Toda a parte técnica é competente, a edição é bem ágil durante quase toda a duração do filme, apesar de perder um pouco de fôlego no final do segundo ato e insistir em repetir algumas cenas onde não era necessário ou passar a mesma mensagem em cenas desnecessárias (como diversas vezes personagens olhando pelas frestas da cortina, ou duas pessoas diferentes fazerem o mesmo percurso para descobrirem informações que o público já sabe, e conversar sobre o mesmo entre eles). A trilha sonora geralmente fica em segundo plano e não há momentos de destaque, o que de nenhuma maneira é um defeito, e sim um sinal de uma trilha operante. Já a parte diegética da mesma, principalmente em conjunto com a mixagem de som, é perfeita com toda a sequência dos shows que culmina no atentado chamando atenção em como é bem trabalhada.
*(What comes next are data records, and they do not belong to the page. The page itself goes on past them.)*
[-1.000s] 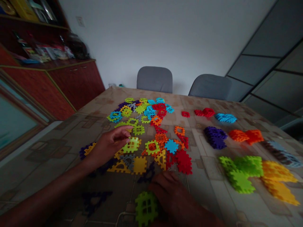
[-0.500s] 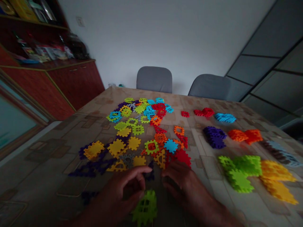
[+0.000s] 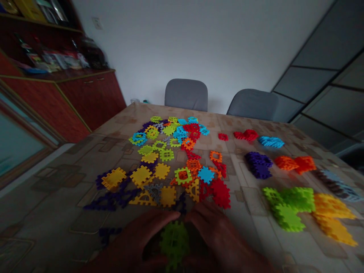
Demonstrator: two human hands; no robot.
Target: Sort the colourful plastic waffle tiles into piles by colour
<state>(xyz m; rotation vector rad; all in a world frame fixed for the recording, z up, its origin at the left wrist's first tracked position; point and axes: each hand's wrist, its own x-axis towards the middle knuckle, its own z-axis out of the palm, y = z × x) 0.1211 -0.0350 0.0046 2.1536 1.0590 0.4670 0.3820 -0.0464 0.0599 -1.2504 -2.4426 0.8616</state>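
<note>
A green notched building tile [image 3: 174, 242] with a window grid lies at the bottom centre, close to me; a second green tile may overlap it. My left hand [image 3: 142, 237] curves round its left side, fingers bent inward. From the other side my right hand [image 3: 212, 235] closes round it, its fingertips near those of the left. Shadow hides the exact contact points. Just beyond my fingertips sit a dark purple piece [image 3: 179, 203] and a yellow square tile [image 3: 168, 196]. Left of my left hand is another purple piece [image 3: 108, 235].
A loose spread of mixed-colour tiles [image 3: 166, 154] covers the middle of the patterned table [image 3: 93, 159]. Sorted piles stand at right: green [image 3: 290, 206], yellow [image 3: 334, 216], purple [image 3: 258, 165], orange [image 3: 295, 163], blue [image 3: 271, 141], red [image 3: 247, 135] and grey-brown [image 3: 338, 184]. Two grey chairs [image 3: 186, 94] stand behind.
My hands have drawn closer together around the green tile. The right hand has moved left and toward me, away from the red tiles. The view has shifted slightly.
</note>
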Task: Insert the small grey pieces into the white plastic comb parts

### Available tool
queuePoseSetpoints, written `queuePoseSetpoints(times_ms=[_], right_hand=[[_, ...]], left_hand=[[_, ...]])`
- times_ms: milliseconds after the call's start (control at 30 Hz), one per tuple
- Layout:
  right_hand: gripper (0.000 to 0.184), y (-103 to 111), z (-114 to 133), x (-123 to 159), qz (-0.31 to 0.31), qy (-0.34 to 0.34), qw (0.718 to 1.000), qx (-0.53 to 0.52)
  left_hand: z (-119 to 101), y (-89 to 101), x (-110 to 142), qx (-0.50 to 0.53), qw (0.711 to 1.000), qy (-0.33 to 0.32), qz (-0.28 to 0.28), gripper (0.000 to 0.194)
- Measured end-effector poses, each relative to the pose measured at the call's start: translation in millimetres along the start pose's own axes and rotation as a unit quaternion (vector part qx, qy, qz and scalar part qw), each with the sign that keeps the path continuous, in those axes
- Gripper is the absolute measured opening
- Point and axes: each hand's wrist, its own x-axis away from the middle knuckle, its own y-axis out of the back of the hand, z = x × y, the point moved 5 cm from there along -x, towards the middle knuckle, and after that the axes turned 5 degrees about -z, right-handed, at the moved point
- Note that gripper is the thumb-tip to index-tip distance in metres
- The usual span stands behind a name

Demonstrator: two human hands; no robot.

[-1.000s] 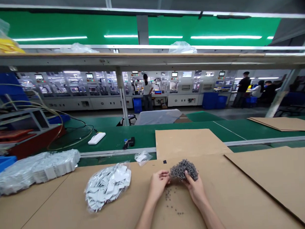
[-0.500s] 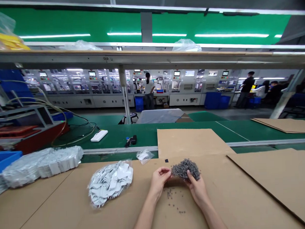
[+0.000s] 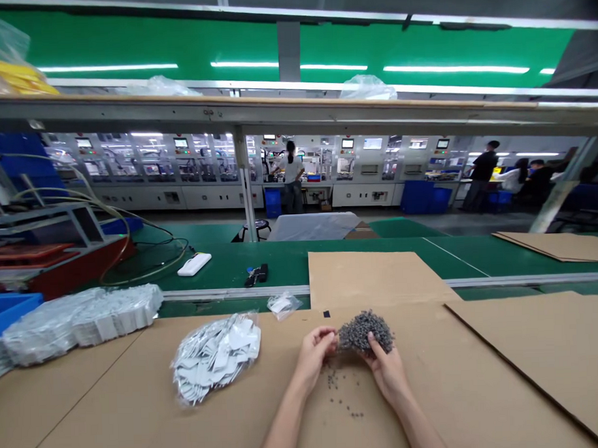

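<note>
My right hand holds a bulging clump of small dark grey parts, its thumb lying over the near side. The clump keeps together like a bagful, though I cannot make out the film of a bag. At its left end my left hand is closed in a pinch; what the fingertips grip is too small to tell. Several loose grey parts lie scattered on the cardboard sheet between my forearms. To the left rests a clear bag of flat white pieces.
Wrapped stacks of white pieces and a blue bin stand at left. Behind lie a small clear bag, keys and a white box-like device. A raised cardboard edge runs along the right. An overhead shelf spans the bench.
My left hand has shifted very slightly to the right and stays pinched at the clump's left end. The right hand keeps its hold, nearly still.
</note>
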Motion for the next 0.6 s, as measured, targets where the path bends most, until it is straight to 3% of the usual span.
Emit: queuePoseSetpoints(times_ms=[233,367,500,600], right_hand=[[0.046,4.3,-0.8,0.1,-0.046,0.019,0.998,0.042],[0.041,1.9,-0.1,0.5,-0.013,0.02,1.0,0.015],[0.047,5.2,0.9,-0.2,-0.047,0.032,0.997,0.045],[0.045,2.5,-0.6,0.2,-0.025,0.023,0.999,0.025]], left_hand=[[0.9,-3.9,1.4,0.012,1.0,0.005,0.023,0.029],[-0.2,-2.1,2.0,-0.009,1.0,0.016,0.006,0.031],[-2.8,-6.6,3.1,0.041,0.998,0.009,0.038,0.026],[-5.0,-5.0,2.9,0.026,0.999,-0.002,0.019,0.025]])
Nas atuações é onde provavelmente se encontra a maior surpresa do filme pois Clint Eastwood, pelo menos em comparação aos diretores de seu patamar, não tem seus atores entregando um trabalho em tão alto nível (obviamente há atuações em seus filmes que ficaram para a história do cinema como Sean Penn em Sobre Meninos e Lobos (2003) ou Hilary Swank em Menina de Ouro (2004)). Todo o elenco principal está extraordinário aqui, Olivia Wilde e Jon Hamm entregam muito, mesmo tendo personagens mais limitados, Sam Rockwell está perfeito em um papel bem diferente do que geralmente faz em sua carreira como o íntegro advogado Watson Bryant. Mesmo com todos os elogios até então, o show mesmo é dado pela personagem que dá nome ao filme e sua mãe, Kathy Bates, que entrega outra de suas grandes atuações em uma personagem que é mais que apenas "mãe do herói", conseguindo imprimir emoções fortes em cenas simples como aumentar o volume da televisão ou reclamar sobre seus tupperwares. Já Paul Walter Hauser no papel principal é uma revelação, alguém que merecia ser mais reconhecido na temporada de premiações até então, com uma atuação cheia de nuances e que vende com perfeição a obsessão de sua personagem em ser o melhor possível em qualquer trabalho que esteja fazendo além de seu sonho em ser um agente da lei, um balanço perfeito entre o cômico e o dramático, o coração do filme.


Ao acender das luzes, o espectador recebe um filme que, se não perfeito, é muito competente e entretém com uma história interessante que vai agradar quem gosta de biografia, quem gosta do herói improvável e quem ansiava por uma volta a forma de Clint Eastwood. Apesar de não conseguir esconder (e nem tentar) por completo sua política, aqui é bem mais sutil que em seus outros filmes e não incomodará quem já se incomodou com isto em seus filmes anteriores, com o diretor inclusive se preocupando mais no aspecto da "autocrítica" da mesma. Um filme bem atuado, bem dirigido, bem escrito e que vale seu ingresso no cinema.